Elixir Quiz

Weekly programming problems to help you learn Elixir

Caesar Cipher

Welcome to the eleventh edition of Elixir Quiz. This week we will be encrypting a piece of text using a simple Caesar Cipher.

What is a Caesar Cipher

The Caesar Cipher is one of the simplest encryption methods.

It is named after the famous Roman general and statesman Julius Caesar. Caesar used the technique in his reign as Roman general, in which he used a cipher with a left-shift of 3 to hide the contents of his military messages.

Another famous Caesar Cipher is known as ROT13, in which the text is shifted by 13 characters. This was popular in the early days of the internet, to hide spoilers on Usenet forums.
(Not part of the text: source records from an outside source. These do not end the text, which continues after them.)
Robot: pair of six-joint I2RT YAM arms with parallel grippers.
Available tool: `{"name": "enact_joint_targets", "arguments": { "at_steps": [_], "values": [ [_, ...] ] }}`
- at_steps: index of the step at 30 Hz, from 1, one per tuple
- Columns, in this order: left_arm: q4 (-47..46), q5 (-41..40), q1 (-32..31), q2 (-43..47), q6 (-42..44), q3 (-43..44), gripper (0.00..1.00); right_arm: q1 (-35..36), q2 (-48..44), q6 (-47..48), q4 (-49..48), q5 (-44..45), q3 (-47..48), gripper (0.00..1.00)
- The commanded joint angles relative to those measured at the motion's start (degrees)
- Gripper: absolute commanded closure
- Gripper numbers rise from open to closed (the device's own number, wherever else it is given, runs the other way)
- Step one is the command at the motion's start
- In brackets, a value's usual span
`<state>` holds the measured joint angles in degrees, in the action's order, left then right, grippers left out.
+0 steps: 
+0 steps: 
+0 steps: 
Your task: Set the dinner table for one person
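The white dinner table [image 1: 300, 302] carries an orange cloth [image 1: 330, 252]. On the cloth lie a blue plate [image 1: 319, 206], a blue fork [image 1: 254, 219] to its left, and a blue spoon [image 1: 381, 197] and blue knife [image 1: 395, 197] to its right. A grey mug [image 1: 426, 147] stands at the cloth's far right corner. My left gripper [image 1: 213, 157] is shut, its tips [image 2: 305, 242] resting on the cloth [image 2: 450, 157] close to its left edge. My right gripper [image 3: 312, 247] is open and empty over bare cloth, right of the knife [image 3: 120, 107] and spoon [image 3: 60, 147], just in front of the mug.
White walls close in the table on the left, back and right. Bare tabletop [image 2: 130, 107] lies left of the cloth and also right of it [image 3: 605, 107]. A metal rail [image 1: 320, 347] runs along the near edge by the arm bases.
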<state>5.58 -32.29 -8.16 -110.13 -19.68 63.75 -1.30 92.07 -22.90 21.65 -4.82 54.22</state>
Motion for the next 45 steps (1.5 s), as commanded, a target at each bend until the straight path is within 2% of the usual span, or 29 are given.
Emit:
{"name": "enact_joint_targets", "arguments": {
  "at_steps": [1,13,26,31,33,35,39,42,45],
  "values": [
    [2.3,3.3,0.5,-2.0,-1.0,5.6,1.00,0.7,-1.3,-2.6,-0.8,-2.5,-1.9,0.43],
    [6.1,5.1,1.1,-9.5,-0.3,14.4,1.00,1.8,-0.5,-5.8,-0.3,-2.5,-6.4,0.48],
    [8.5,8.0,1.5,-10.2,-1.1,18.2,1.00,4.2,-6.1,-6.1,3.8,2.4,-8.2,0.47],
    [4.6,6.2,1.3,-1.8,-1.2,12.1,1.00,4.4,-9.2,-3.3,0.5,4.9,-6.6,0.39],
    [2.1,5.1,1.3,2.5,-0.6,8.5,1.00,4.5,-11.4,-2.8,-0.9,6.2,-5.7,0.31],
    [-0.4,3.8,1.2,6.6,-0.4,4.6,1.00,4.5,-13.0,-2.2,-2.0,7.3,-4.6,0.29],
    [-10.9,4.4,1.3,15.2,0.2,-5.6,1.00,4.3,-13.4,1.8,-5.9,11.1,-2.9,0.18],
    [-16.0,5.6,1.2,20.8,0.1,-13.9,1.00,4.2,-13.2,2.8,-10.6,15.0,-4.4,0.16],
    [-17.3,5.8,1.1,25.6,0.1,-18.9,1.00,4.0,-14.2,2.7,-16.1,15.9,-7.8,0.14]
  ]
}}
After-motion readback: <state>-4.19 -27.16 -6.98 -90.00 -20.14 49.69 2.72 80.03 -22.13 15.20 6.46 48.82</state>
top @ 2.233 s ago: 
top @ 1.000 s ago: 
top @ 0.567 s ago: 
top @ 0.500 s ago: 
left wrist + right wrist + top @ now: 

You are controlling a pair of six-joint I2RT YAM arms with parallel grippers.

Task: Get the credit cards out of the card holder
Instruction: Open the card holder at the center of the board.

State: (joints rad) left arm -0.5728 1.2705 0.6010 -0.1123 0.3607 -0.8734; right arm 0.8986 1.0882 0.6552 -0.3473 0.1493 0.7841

The cipher is extremely insecure, as it is susceptible to frequency analysis attacks.

The problem

Create a function that takes a piece of plain text (either in a string, or as a path to a file), as well as a number, and performs a shift of that many places on the text.

As a stretch goal, see if you can reduce the time taken to encrypt large pieces of text by encrypting sections of it in parallel.

How do I enter?

The Caesar Cipher quiz runs from Saturday October 18th 2014 until Friday October 24th, 2014.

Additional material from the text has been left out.